From c1ad0dc8e1170939edd0459d8a71e9f18b537ef4 Mon Sep 17 00:00:00 2001 From: Daniel Joaquin Trujillo <54636507+danieljtrujillo@users.noreply.github.com> Date: Fri, 12 Jun 2026 00:34:47 -0700 Subject: [PATCH 1/2] docs: overhaul guide opener, add screenshots throughout, document suggester/play count/automix Rewrites the opening overview around the full scope of the app, leads with a galaxy hero and spreads supporting screenshots through the sections (sized down and borderless) so section ends are not blank, and adds the Suggest-a-Playlist section, a play-count control with a Plays sort, and an Automix note. README Library and DJ summaries updated to match. --- README.md | 4 +- backend/modules/library/router.py | 5 +- docs/USER_GUIDE.md | 60 ++++++++++++++++++--- docs/reports/feature-doc-coverage-report.md | 8 +-- docs/reports/feature-doc-coverage.json | 9 ++-- docs/screenshots/manifest.json | 2 +- frontend/public/USER_GUIDE.md | 60 ++++++++++++++++++--- 7 files changed, 120 insertions(+), 28 deletions(-) diff --git a/README.md b/README.md index ca81c2b..920b479 100644 --- a/README.md +++ b/README.md @@ -142,7 +142,7 @@ A chain of 24 FFmpeg effects covers a mastering chain, compression, highpass and

-The library lives on the backend, with audio on disk, metadata in `data/library.db`, and access over `/api/library/*`. Every render saves automatically with its prompt, model, duration, steps, CFG, seed, MIME type, and timestamp. List and grid views, full-text search, a favorites filter, and sorting by newest, duration, or title organize the collection, and each row plays inline with download, delete, favorite, and send-to-editor actions plus a details panel. The Catalogue view adds a cross-provider gallery with provider badges, an inspector with on-demand spectrograms, and a lineage panel, and it runs Suno cover and mashup from any entry.
+The library lives on the backend, with audio on disk, metadata in `data/library.db`, and access over `/api/library/*`. Every render saves automatically with its prompt, model, duration, steps, CFG, seed, MIME type, and timestamp. List and grid views, full-text search, a favorites filter, and sorting by newest, duration, title, or play count organize the collection, and each row plays inline with download, delete, favorite, and send-to-editor actions plus a details panel. A per-entry play count persists to the library database and surfaces as a badge and a sort. SUGGEST builds a continuous playlist from the analyzed library, ordered by Camelot-wheel harmony and a chosen BPM flow across a time budget, then plays it through the footer queue or sends it to the DJ tab as an automix set. The Catalogue view adds a cross-provider gallery with provider badges, an inspector with on-demand spectrograms, and a lineage panel, and it runs Suno cover and mashup from any entry.
### Bottom panel tools
diff --git a/backend/modules/library/router.py b/backend/modules/library/router.py
index f0b46aa..0d46c01 100644
--- a/backend/modules/library/router.py
+++ b/backend/modules/library/router.py
@@ -109,7 +109,7 @@ async def stream_audio(entry_id: str) -> Response:
resp.raise_for_status()
audio_bytes = resp.content
# Cache to disk so future requests skip CDN.
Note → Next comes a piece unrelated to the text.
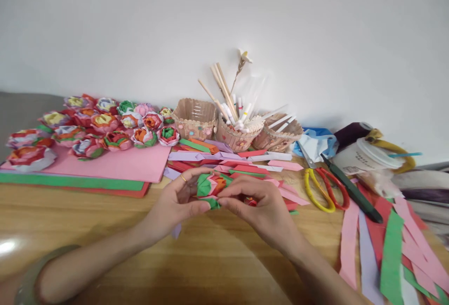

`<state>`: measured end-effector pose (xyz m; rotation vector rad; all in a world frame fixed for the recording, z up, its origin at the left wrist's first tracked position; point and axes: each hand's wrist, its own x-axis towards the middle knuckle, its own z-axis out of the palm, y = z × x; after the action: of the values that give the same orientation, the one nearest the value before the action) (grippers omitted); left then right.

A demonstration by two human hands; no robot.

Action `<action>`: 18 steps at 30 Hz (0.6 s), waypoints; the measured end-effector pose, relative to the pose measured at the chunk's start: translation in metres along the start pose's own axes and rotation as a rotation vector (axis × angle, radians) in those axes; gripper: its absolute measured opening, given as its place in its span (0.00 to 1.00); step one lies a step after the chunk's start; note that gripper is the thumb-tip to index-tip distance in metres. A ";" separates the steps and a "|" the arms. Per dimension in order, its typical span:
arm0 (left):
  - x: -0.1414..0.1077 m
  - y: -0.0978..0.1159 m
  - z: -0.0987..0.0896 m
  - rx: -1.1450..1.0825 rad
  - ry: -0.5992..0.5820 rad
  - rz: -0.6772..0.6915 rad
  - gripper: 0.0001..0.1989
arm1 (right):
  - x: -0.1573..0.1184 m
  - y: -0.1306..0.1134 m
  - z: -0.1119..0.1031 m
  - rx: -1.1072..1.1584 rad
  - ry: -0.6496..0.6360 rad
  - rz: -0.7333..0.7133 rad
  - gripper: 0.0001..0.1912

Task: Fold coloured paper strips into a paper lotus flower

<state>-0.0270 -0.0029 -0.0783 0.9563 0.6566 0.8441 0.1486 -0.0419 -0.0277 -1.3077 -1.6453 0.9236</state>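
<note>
Over the middle of the wooden table, both hands meet at a small paper flower (209,185) with green, pink and orange folds. My left hand (175,199), with a ring on one finger, is closed around its left side, thumb below. From the right, my right hand (261,202) pinches the flower's edge between thumb and fingers. Part of another reddish flower (250,200) shows beneath my right hand. Folded paper strips (224,156) in red, green, pink, purple and white lie just behind the hands.
Several finished paper flowers (117,140) stand on stacked coloured sheets (147,162) at the left. Three craft baskets (194,120) line the wall, one with sticks and pens. Scissors (321,190), a white tub (365,155) and loose paper strips (391,249) are at the right.
</note>
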 end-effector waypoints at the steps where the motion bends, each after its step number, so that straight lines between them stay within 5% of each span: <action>1: 0.000 0.001 0.000 -0.012 0.034 0.009 0.23 | -0.001 -0.001 0.000 -0.040 0.061 -0.068 0.03; 5: 0.002 0.003 0.001 -0.073 0.110 0.049 0.21 | -0.007 0.002 0.006 -0.333 0.294 -0.394 0.13; 11: 0.001 0.002 0.001 -0.084 0.123 0.076 0.21 | -0.015 0.013 0.019 -0.686 0.208 -0.637 0.18; 18: 0.000 0.003 0.002 -0.110 0.100 0.086 0.23 | -0.014 0.008 0.014 -0.479 0.258 -0.530 0.20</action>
<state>-0.0266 -0.0023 -0.0747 0.8519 0.6516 0.9997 0.1405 -0.0545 -0.0422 -1.1331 -1.9281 0.0405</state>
- local_name = meta.get("audio_filename") or f"{entry_id}.mp3"
+ local_name = (meta or {}).get("audio_filename") or f"{entry_id}.mp3"
local_path = entry_dir / local_name
try:
local_path.write_bytes(audio_bytes)
@@ -176,7 +176,8 @@ def register_play(entry_id: str) -> dict[str, Any]:
if record is None:
raise HTTPException(404, f"Entry {entry_id!r} not found")
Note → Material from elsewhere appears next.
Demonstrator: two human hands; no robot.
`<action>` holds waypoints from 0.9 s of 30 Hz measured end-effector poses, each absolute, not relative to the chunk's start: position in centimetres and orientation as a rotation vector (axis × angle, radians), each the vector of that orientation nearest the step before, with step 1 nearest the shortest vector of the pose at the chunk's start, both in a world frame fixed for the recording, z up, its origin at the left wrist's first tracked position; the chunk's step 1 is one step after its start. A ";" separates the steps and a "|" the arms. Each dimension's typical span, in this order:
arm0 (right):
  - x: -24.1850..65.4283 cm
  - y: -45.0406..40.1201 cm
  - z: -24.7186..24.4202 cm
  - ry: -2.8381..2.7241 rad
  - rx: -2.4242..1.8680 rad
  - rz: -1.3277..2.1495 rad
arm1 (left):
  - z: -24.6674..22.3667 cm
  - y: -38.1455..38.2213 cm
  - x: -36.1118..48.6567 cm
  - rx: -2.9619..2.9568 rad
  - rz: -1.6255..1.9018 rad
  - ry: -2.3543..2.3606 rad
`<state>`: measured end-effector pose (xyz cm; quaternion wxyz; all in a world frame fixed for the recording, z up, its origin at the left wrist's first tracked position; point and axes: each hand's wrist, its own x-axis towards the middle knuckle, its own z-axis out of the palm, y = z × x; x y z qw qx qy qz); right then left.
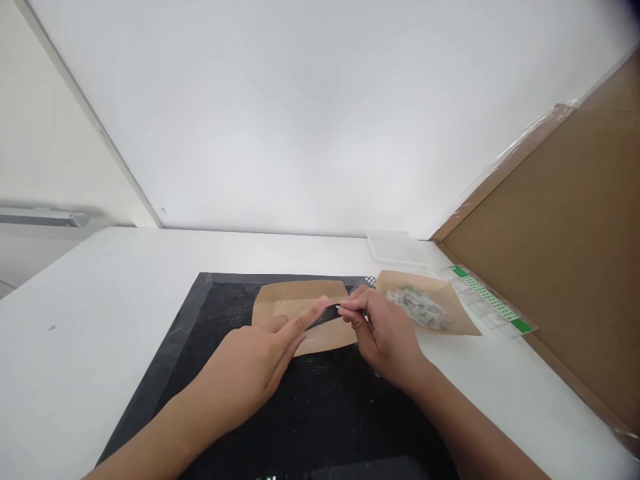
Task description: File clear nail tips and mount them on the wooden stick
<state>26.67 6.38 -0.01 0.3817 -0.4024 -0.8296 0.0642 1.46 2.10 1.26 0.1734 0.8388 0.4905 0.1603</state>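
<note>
Both hands meet over a brown paper tray that sits on a black mat. Between them is a small thin strip, dark with a pale edge; its exact kind is too small to make out. My left hand pinches the strip's left end between thumb and fingers. At the other end, the thumb and fingertips of my right hand are closed on it. A second brown paper tray, just beyond my right hand, holds a heap of small clear packets.
Behind the second tray lies a shallow clear plastic lid or box. A clear compartment case with a green and white label strip rests beside a brown cardboard panel on the right. White walls bound the white table.
</note>
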 end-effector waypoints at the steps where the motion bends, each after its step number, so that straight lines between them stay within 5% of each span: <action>1: 26.7 6.4 -0.1 -2.138 -1.041 0.112 | 1.2 2.1 1.6 2.340 0.467 1.449; 11: 26.3 6.0 -0.3 -2.208 -1.099 -0.217 | 1.6 1.4 2.9 1.793 0.618 1.349; 27: 24.9 5.2 -0.7 -1.966 -1.086 0.295 | 2.5 0.8 3.2 1.238 0.631 1.144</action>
entry_dir = store._dir_for(entry_id) # noqa: SLF001
- store._sync_record_to_db(record, _read_metadata(entry_dir) or {}) # noqa: SLF001
+ meta = _read_metadata(entry_dir) if entry_dir is not None else None
+ store._sync_record_to_db(record, meta or {}) # noqa: SLF001
new_count = store.db.increment_play_count(entry_id) or 1
return {"id": entry_id, "play_count": new_count}
diff --git a/docs/USER_GUIDE.md b/docs/USER_GUIDE.md
index 94ca4b3..bf5c0e8 100644
--- a/docs/USER_GUIDE.md
+++ b/docs/USER_GUIDE.md
@@ -2,15 +2,21 @@
_by GANTASMO_
-theDAW is a complete digital audio workstation built on Stable Audio 3, the state-of-the-art open audio model from Stability AI. The model turns a text prompt into high-fidelity 44.1 kHz stereo audio, and theDAW surrounds that core with a full production environment. A React front end and a FastAPI backend run together from one launcher, so the whole studio starts with a single double-click.
+theDAW packs most of a music career into one program. It writes original audio from a text prompt, arranges it on a multitrack timeline, masters it through a deep effects chain, splits it into stems, performs it across two beatmatched DJ decks, runs a reactive visual show, transcribes it to sheet music and tablature, and files everything in a searchable library that records how each piece descended from the last. It trains custom models on a collection and answers questions about any of it from a built-in assistant. A separate DAW, audio generator, stem separator, DJ rig, VJ engine, notation editor, sample manager, and model trainer collapse into a single window.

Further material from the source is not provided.